===== Data shown =====

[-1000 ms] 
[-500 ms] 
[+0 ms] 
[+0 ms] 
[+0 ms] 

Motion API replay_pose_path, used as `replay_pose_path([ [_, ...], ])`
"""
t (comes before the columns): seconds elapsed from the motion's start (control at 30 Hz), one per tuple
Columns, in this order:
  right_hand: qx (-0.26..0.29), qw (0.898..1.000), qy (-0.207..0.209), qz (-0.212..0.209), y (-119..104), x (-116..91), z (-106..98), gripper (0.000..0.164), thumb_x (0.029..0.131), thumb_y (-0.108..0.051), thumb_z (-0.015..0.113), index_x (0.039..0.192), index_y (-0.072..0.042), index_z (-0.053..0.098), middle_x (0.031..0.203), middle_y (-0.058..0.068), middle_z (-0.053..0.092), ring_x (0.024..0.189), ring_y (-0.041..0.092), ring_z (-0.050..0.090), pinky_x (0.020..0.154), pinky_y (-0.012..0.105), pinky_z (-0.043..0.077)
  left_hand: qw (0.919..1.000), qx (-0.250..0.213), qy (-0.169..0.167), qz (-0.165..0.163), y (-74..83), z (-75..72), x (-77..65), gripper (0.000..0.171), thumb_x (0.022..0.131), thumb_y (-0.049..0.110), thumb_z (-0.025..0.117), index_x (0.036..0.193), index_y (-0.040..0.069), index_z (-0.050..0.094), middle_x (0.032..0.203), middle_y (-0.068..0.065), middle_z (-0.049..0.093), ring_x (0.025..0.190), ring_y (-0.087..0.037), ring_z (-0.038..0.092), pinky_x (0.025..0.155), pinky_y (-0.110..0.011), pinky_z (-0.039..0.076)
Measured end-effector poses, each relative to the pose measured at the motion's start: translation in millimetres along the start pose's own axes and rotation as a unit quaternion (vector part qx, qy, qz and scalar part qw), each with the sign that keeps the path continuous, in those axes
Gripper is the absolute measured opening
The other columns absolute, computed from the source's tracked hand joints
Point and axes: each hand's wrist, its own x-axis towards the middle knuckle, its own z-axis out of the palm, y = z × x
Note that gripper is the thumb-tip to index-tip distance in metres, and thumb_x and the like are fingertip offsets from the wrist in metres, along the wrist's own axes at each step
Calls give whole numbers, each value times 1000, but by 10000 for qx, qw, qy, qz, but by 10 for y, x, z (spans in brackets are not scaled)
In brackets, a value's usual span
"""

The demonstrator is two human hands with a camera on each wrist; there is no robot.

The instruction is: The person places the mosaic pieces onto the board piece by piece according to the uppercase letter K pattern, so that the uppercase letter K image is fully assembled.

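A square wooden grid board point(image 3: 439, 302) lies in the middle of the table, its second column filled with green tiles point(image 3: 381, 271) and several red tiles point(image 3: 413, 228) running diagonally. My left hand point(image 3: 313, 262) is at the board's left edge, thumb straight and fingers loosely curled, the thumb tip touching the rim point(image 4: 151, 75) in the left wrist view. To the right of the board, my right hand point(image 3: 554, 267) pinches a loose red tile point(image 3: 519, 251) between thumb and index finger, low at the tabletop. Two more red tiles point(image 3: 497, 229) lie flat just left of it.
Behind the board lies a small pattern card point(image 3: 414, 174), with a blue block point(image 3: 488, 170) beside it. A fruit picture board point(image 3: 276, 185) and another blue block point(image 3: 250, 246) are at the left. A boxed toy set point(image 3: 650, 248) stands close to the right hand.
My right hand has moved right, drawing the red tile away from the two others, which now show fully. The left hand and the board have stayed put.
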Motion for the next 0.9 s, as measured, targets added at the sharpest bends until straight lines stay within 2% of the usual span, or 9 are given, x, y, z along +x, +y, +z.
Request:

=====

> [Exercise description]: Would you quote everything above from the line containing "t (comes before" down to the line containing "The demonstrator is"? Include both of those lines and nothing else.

> [Written response]:
t (comes before the columns): seconds elapsed from the motion's start (control at 30 Hz), one per tuple
Columns, in this order:
  right_hand: qx (-0.26..0.29), qw (0.898..1.000), qy (-0.207..0.209), qz (-0.212..0.209), y (-119..104), x (-116..91), z (-106..98), gripper (0.000..0.164), thumb_x (0.029..0.131), thumb_y (-0.108..0.051), thumb_z (-0.015..0.113), index_x (0.039..0.192), index_y (-0.072..0.042), index_z (-0.053..0.098), middle_x (0.031..0.203), middle_y (-0.058..0.068), middle_z (-0.053..0.092), ring_x (0.024..0.189), ring_y (-0.041..0.092), ring_z (-0.050..0.090), pinky_x (0.020..0.154), pinky_y (-0.012..0.105), pinky_z (-0.043..0.077)
  left_hand: qw (0.919..1.000), qx (-0.250..0.213), qy (-0.169..0.167), qz (-0.165..0.163), y (-74..83), z (-75..72), x (-77..65), gripper (0.000..0.171), thumb_x (0.022..0.131), thumb_y (-0.049..0.110), thumb_z (-0.025..0.117), index_x (0.036..0.193), index_y (-0.040..0.069), index_z (-0.050..0.094), middle_x (0.032..0.203), middle_y (-0.068..0.065), middle_z (-0.049..0.093), ring_x (0.025..0.190), ring_y (-0.087..0.037), ring_z (-0.038..0.092), pinky_x (0.025..0.155), pinky_y (-0.110..0.011), pinky_z (-0.039..0.076)
Measured end-effector poses, each relative to the pose measured at the motion's start: translation in millimetres along the start pose's own axes and rotation as a unit quaternion (vector part qx, qy, qz and scalar part qw), each with the sign that keeps the path continuous, in those axes
Gripper is the absolute measured opening
The other columns absolute, computed from the source's tracked hand joints
Point and axes: each hand's wrist, its own x-axis towards the middle knuckle, its own z-axis out of the palm, y = z × x
Note that gripper is the thumb-tip to index-tip distance in metres, and thumb_x and the like are fingertip offsets from the wrist in metres, along the wrist's own axes at each step
Calls give whole numbers, each value times 1000, but by 10000 for qx, qw, qy, qz, but by 10 for y, x, z (spans in brackets are not scaled)
In brackets, a value's usual span
"""

The demonstrator is two human hands with a camera on each wrist; there is no robot.

Nothing else is required to finish the exercise.